—Mais qu'est-ce que c'est qu'un pareil petit monstre?...

Mon agresseur était le docteur Aussandon, un héros et un titan, qui arrêtait les chevaux emportés et se plaisait à aller se mesurer, dans les cirques, avec les hercules célèbres. Mais j'ignorais ces hauts faits, et, nullement intimidée, j'avais accepté le combat.

Je me suis fait souvent raconter par ma mère cet incident qui me semblait prophétique, et exprimait si bien l'opinion que je devais avoir, plus tard, de l'existence.


II

Ma mère, qui était Milanaise, faisait alors partie de l'illustre troupe des Italiens, avec sa cousine germaine, Giulia Grisi, avec Mario, Lablache, et tant d'autres glorieux artistes.

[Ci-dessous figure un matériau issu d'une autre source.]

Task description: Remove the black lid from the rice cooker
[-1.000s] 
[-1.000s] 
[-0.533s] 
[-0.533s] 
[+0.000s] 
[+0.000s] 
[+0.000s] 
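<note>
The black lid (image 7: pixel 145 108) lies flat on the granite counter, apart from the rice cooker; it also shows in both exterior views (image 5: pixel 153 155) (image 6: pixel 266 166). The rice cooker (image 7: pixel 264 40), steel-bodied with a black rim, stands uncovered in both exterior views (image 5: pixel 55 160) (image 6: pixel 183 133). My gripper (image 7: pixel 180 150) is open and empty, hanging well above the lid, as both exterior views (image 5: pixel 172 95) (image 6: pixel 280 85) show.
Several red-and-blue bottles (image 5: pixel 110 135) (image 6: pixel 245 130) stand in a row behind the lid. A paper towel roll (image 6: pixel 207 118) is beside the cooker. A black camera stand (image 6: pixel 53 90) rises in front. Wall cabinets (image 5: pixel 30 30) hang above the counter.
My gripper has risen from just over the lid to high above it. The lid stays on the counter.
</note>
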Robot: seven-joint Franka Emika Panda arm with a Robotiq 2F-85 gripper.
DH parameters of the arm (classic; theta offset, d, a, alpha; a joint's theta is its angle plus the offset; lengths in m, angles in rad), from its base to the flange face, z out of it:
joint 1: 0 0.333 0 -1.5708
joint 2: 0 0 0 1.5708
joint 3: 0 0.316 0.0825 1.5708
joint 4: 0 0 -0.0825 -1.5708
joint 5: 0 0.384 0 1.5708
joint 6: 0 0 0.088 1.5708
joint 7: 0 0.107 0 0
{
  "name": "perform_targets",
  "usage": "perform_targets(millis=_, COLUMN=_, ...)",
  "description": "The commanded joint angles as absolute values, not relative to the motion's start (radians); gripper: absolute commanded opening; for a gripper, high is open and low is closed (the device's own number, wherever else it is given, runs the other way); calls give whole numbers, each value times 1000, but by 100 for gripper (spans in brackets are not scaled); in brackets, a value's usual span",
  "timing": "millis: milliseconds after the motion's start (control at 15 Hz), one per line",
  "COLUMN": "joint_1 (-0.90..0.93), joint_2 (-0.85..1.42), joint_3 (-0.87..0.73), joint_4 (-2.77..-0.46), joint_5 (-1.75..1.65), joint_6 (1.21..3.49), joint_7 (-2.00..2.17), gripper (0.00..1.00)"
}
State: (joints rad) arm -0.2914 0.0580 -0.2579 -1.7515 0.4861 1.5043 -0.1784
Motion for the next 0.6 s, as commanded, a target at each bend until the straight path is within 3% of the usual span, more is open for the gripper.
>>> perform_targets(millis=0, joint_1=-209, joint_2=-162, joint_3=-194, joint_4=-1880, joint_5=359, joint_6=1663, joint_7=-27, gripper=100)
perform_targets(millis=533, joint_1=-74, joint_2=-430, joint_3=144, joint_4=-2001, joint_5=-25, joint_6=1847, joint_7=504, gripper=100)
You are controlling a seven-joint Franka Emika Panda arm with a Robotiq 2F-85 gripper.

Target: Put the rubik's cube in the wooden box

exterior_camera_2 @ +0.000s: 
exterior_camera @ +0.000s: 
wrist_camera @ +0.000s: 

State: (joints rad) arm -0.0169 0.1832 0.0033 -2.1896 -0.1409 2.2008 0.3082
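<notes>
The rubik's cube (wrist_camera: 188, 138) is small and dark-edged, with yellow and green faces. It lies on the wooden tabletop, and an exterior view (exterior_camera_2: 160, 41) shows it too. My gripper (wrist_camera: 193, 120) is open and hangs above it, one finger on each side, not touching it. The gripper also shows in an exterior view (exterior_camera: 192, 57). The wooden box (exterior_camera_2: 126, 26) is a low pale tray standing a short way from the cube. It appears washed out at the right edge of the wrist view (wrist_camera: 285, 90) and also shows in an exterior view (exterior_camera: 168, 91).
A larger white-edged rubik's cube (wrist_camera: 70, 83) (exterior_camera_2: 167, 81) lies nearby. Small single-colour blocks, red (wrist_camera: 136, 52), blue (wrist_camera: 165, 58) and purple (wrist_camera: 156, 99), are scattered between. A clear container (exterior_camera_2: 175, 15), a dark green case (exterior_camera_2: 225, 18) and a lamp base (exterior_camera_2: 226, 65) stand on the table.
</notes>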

Elle ne pouvait donc s'embarrasser d'un enfant, et je fus mise en nourrice, dans la banlieue de Paris.

C'est là que germa et grandit, en même temps que moi, cette passion pour celle à qui on m'avait confiée, si exclusive et si forte, qu'elle détermina dans mon cerveau à peine formé, une très singulière précocité de sentiments.

J'ai peine à comprendre comment il se peut que mes plus anciens souvenirs soient d'une nature aussi compliquée. Ils sont si nets, si précis, qu'il faut bien y croire, cependant. Les plus reculés sont certainement les plus vivaces. Ces premières lignes, écrites sur la page blanche de la vie, réapparaissent comme tracées en caractères plus gros, plus espacés, au-dessus des lignes, qui, par la suite, de plus en plus se serrent et s'enchevêtrent.

Et toujours cette éclosion brusque d'un sentiment, sans doute fugitif, mais si vif, qu'il est pour moi inoubliable, fixe du même coup, dans ma mémoire, le décor et les circonstances dans lesquels il s'est produit.

Ma première rencontre avec moi-même eut lieu dans ce logis de ma nourrice, à l'époque où l'on commençait à me sevrer.